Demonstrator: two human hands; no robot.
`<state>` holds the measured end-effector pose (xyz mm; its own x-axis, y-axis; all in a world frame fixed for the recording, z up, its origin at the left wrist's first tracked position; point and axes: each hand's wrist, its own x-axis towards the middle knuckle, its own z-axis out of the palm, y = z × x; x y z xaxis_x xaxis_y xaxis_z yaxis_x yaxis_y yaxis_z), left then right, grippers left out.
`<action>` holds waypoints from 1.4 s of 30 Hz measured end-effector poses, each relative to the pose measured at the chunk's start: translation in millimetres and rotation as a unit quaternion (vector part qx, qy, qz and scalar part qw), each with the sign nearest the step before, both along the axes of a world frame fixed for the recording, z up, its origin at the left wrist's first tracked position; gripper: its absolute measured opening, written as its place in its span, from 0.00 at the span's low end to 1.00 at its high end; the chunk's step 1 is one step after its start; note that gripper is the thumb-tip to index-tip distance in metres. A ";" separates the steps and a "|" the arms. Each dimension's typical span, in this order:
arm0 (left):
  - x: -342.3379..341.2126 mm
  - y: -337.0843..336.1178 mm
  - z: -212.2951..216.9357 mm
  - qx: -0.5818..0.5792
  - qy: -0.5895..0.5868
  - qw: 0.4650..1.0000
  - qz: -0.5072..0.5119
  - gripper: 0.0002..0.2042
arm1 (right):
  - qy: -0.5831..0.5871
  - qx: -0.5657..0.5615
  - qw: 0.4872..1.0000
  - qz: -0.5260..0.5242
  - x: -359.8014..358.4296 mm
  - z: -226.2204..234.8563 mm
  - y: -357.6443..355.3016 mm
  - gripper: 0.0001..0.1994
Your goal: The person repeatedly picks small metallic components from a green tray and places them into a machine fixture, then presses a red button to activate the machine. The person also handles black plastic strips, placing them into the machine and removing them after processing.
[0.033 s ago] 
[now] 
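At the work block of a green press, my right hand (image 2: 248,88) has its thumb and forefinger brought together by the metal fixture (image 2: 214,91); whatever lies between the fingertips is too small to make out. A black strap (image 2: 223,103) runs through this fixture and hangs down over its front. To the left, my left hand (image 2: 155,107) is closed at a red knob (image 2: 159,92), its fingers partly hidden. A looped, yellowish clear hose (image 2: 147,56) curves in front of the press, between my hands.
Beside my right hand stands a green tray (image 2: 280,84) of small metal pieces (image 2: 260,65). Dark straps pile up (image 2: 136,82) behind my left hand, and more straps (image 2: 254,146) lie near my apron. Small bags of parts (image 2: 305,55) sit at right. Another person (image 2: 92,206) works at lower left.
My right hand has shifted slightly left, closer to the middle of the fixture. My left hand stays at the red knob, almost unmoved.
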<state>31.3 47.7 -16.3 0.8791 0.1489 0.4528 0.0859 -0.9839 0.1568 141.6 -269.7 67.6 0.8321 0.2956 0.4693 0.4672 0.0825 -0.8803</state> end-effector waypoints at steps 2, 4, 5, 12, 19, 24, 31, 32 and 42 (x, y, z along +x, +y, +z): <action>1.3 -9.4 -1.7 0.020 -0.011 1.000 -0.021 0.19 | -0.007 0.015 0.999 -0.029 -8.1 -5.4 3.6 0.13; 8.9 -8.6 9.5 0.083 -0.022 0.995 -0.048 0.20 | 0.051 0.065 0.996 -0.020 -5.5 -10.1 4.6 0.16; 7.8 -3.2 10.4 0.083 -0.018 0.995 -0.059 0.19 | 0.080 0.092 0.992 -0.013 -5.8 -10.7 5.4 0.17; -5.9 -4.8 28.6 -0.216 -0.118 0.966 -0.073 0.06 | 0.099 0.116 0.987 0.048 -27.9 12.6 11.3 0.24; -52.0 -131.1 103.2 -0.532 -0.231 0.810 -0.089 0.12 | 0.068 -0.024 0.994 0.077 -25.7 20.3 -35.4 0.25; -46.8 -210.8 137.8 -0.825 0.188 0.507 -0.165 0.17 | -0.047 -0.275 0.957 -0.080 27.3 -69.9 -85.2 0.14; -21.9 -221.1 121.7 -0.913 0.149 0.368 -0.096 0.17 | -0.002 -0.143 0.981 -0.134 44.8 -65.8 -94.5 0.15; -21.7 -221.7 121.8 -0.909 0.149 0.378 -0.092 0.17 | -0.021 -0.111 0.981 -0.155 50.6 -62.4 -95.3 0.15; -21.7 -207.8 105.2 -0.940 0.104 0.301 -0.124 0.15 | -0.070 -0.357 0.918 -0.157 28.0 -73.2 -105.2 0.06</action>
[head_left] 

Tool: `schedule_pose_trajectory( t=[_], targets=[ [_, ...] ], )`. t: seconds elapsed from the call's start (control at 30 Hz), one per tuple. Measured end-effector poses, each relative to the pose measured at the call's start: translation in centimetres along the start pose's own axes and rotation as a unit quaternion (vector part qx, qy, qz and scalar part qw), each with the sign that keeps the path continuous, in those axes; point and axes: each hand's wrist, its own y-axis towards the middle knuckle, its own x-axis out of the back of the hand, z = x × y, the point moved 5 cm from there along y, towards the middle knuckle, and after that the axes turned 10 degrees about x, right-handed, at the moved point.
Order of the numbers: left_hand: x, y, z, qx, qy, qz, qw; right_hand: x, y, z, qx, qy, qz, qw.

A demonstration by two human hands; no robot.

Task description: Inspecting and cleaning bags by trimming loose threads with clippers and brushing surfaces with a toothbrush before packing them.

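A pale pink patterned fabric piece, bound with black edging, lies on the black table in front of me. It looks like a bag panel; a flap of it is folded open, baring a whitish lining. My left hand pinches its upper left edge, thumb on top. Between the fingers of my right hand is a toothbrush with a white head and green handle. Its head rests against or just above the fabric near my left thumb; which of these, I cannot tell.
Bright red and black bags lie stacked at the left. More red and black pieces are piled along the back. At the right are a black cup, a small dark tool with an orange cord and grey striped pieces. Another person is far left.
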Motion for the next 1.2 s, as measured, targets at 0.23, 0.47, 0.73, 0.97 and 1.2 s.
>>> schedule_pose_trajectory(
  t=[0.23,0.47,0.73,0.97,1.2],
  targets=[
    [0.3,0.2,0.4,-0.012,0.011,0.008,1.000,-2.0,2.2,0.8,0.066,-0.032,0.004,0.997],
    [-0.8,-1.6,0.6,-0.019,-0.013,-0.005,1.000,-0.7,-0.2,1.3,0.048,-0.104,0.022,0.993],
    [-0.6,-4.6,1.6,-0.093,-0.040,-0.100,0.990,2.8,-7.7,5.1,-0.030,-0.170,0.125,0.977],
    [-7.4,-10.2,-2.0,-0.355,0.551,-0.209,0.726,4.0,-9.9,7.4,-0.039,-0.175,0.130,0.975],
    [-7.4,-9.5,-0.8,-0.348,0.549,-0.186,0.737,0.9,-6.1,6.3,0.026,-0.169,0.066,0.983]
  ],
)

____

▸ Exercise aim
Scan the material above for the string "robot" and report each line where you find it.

▸ Answer to this exercise
Demonstrator: two human hands; no robot.
A demonstration by two human hands; no robot.

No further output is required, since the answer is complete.